BBD "adjusted" options . . .

Discussion in 'Options' started by bubba1, Jan 27, 2009.

  1. bubba1


    There are some options on BBD (Banco Bradesco ADRs) that I'd like some opinions on. First off, BBD is excellent/well run Brasilian bank with no toxic assets and, in my mind, the only real risk in being long it is the real/usd risk. But I digress.

    There are regular F2010 $12.5 calls and there are F2010 $15.0 calls are for 150 shares and a tiny bit of cash (like $3.00 per cak).

    I don't understand why the premium for the $15 strike (for 150 shares) is so much higher than the premium for the $12.5 strike (for 100 shares ). The 12.5 is quoted 110@150 and the 15.0 is quoted 250@330. ( These are less quotes than the locals' wet dream, but again I digress.) BBD is trading around $9.00, so both strikes are otm. (Full disclosure -- I have a modest vertical bull spread, one-for-one, of the 12.5/15.0 strikes (100x150 shares) on. I'm also long enough shares so that even if the underlying flies straight up through all the strikes, I'm not naked short.

    Isn't the relative value a bit out of line?
  2. spindr0


    OK, here's my guess as to what's going on. Last year the OCC began a new way of doing certain types of adjustments. Wiith the new way, you can no longer compare the stock price with the strike to tell if it's in or out of the money.

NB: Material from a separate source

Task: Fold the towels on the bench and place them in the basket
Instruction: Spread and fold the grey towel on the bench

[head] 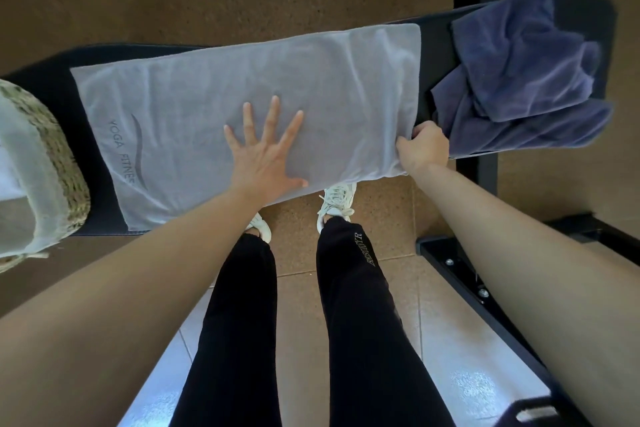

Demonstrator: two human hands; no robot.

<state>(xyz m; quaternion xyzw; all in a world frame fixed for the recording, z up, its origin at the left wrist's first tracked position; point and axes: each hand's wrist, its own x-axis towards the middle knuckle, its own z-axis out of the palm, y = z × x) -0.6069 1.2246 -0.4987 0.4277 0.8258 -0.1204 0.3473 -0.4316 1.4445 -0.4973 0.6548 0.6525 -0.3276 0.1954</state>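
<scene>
You are starting the first fold of the grey towel (329,80) on the bench (437,45).
You are pressing your left hand (265,152) flat on the middle of the grey towel, fingers (272,114) straight and spread wide, gripping nothing, while your right hand (424,147) is pinching the towel's near right corner with curled fingers. The towel is lying spread out along the bench, its near edge hanging slightly over the side. The blue towel (519,62) is lying crumpled at the right end, just beside your right hand, and the basket (59,163) is sitting at the left end. Next, I judge, you are needing to carry that corner leftward over the anchoring palm, keeping the edges aligned.
</scene>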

    If that's the case here, you have to multiply the stock price by the adjustment factor (1.5 since it's a 3:2 split). Therefore, the adjusted 15 call would go ITM at a stock price of 10. However, at 10, the 12-1/2 standard contract would be OTM. Screwy, ain't it ?? ... but that would explain why you're having a "wet dream" over the premiums.

    Go to the CBOE or OCC web site and do a search on BBD and see what the terms of the adjustment are.

    And one other thing. There are no free lunches so any time something looks too good to be true, it is.